Un groupe de quatre hommes avaient été mis en examen pour le délit d’association de malfaiteurs terroriste criminelle. Ils ont été arrêtés, mais il y a un doute en ce qui concerne le projet qu’ils avaient en vue. Les enquêteurs s’interrogent sur la présence d’un cinquième suspect.

Interpellation d’une connaissance d’un terroriste

C’est le 20 novembre dernier qu’a été interpellé Rémi M. un ancien représentant de commerce qui est âgé de 52 ans. Ce dernier s’était converti à l’Islam il y a 15 ans et était père de quatre enfants. Il a été arrêté pour avoir projeté une action violente sans cible déterminée avec deux complices.

Le 4 décembre, c’était autour de Djamal B. une connaissance de Rémi M. d’être interpellé. Il y a eu un troisième complice, mais ce dernier ne pouvait pas commettre d’attentat. Il était en effet dans un autre dossier antiterroriste et en détention.

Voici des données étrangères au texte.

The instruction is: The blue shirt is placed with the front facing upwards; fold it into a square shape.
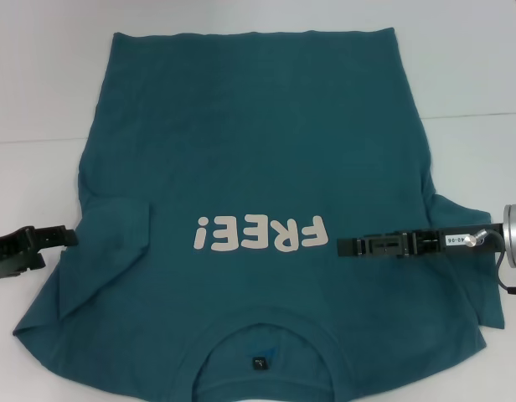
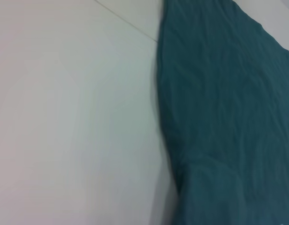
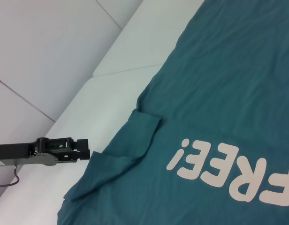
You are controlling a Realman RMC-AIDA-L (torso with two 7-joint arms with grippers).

Une pièce à conviction qui montre que le groupe voulait effectuer une action violente

Le fait que Djamal B. soit arrêté, est dû au fait qu’il est soupçonné d’avoir recelé une arme qui lui aurait été donnée par Rémi M. Il s’agit d’une arme qui provient d’un cambriolage, et que Rémi M. se serait procuré en 2015. Les enquêteurs voient cette arme comme une pièce à conviction qui renseigne sur les sombres desseins du groupe.

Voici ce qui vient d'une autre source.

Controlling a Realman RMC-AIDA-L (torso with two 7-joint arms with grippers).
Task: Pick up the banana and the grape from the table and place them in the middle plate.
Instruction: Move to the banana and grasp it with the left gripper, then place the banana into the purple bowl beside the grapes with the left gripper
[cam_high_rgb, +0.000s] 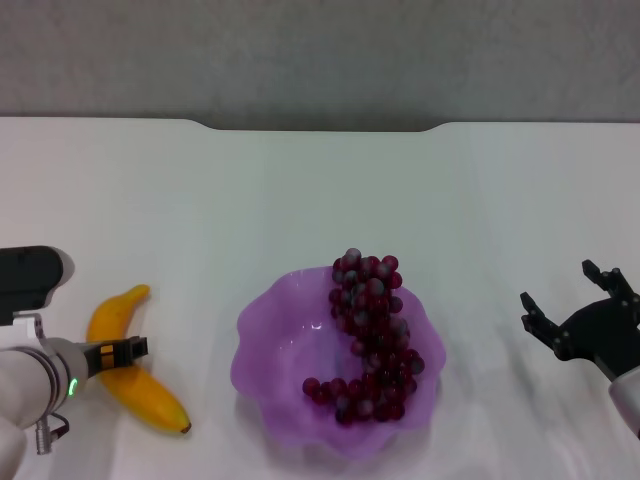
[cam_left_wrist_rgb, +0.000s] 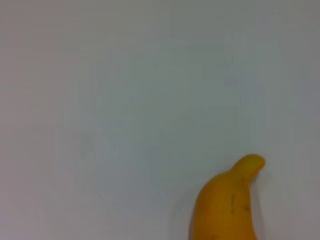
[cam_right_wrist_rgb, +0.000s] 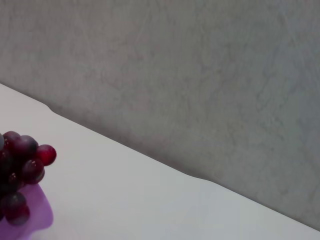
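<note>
The banana (cam_high_rgb: 152, 397) lies on the white table (cam_high_rgb: 300, 190) at the front left, its dark tip pointing to the front; its other end shows in the left wrist view (cam_left_wrist_rgb: 225, 205). My left gripper (cam_high_rgb: 124, 350) is right over the banana's middle. The grape (cam_high_rgb: 370, 335) lies in the middle plate (cam_high_rgb: 272, 340), a purple scalloped dish, with its top end over the far rim. The right wrist view shows a few grapes (cam_right_wrist_rgb: 20, 160) and a bit of the plate's rim (cam_right_wrist_rgb: 36, 217). My right gripper (cam_high_rgb: 570, 300) is open and empty, to the right of the plate.
The table's far edge has a shallow notch (cam_high_rgb: 320, 127), with a grey wall (cam_high_rgb: 320, 50) behind it. Bare tabletop lies between the banana and the plate and beyond the plate.
</note>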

Une maison a également été perquisitionnée. Dans l’habitation, il a été retrouvé un bon nombre d’objets de luxe, ainsi qu’un nombre d’armes qui étaient soigneusement dissimulées. Bien que les personnes qui composent ce groupe soient radicalisées, aucune preuve ne permet de confirmer qu’ils sont à l’origine de la tentative d’attentat du 17 novembre.

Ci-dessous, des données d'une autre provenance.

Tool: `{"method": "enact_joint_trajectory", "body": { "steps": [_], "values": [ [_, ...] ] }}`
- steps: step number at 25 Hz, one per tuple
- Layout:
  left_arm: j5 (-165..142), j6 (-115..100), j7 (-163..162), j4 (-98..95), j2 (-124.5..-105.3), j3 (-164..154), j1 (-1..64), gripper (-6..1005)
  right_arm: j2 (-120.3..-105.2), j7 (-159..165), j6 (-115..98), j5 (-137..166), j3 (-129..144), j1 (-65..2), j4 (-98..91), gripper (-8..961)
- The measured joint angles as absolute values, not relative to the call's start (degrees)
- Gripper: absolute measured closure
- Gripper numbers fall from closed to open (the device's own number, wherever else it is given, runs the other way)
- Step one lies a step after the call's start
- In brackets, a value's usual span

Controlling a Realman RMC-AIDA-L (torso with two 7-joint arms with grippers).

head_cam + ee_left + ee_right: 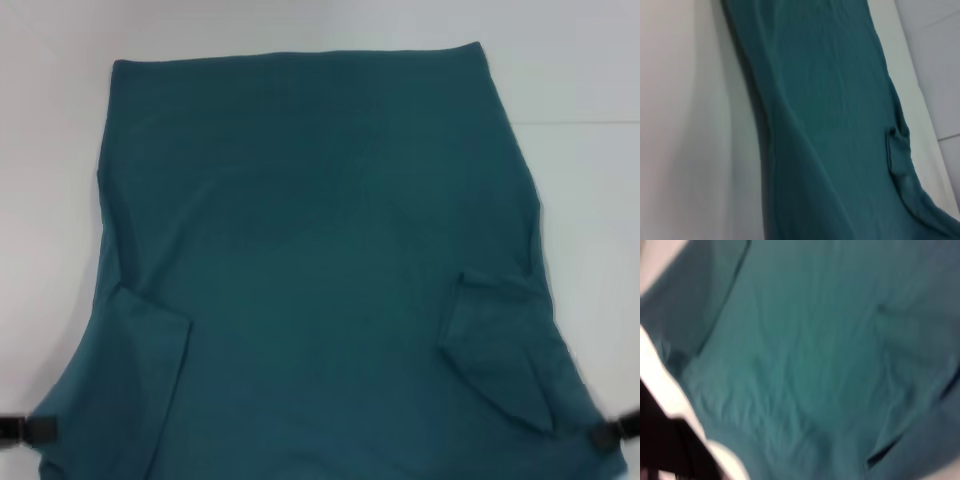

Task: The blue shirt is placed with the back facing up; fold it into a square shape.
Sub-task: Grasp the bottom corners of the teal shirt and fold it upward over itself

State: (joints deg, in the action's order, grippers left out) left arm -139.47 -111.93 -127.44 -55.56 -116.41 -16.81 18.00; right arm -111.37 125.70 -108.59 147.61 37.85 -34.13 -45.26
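Both sleeves of shirt [320, 230] lay folded in. Left gripper [30, 430] at 8, right gripper [608, 434] at 4, each pinching an edge. Square not yet made.

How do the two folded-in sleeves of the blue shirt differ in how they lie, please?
The left sleeve lies flat, its flap ending in a fairly straight edge. The right sleeve is rumpled and tapers to a point toward the near hem. Both are folded inward onto the back of the blue shirt, near the table's front edge.
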Motion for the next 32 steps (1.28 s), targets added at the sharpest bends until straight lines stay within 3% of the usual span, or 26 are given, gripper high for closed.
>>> {"method": "enact_joint_trajectory", "body": {
  "steps": [7,20,27,32],
  "values": [
    [-139.53,-100.83,-134.89,-48.90,-114.34,-19.97,26.97,996,-110.64,129.93,-98.22,142.51,31.02,-36.73,-43.10,864],
    [-139.57,-76.04,-147.83,-41.57,-112.92,-33.62,41.03,996,-112.55,135.32,-78.20,134.91,31.43,-40.69,-42.31,846],
    [-139.57,-60.77,-148.30,-40.25,-114.41,-39.63,42.40,996,-115.16,134.39,-58.49,135.23,39.68,-41.92,-40.55,837],
    [-140.16,-51.02,-147.98,-38.43,-115.33,-43.18,42.07,996,-116.21,135.05,-48.74,135.35,48.04,-43.13,-39.59,830]
  ]
}}
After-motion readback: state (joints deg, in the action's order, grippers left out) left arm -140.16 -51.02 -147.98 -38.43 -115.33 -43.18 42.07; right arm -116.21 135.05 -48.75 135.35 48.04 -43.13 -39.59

Un simple texto à l’origine de l’arrestation

L’avocat de Rémi M. Me Michel Bendavid précise que c’est seulement à cause d’un SMS que Rémi a envoyé aux deux frères A. et S. qui sont fichés comme lui, que la SDAT a lancé les recherches. Il était mentionné dans le message ‘’ça va saigner’’. Une surveillance étroite était accordée aux suspects.

Un braquage de banque a même une fois été évoqué par les frères A. et S. qui avaient à leur disposition un matériel de soudure Easyweld et une arme à feu. Rémi va les en dissuader en proposant une attaque du distributeur automatique de billets de son quartier. Le projet est finalement abandonné.

Le groupuscule est resté un moment sans aucune activité, avant que le message du 17 novembre ‘’ça va saigner’’ ne soit perçu comme une attaque prochaine.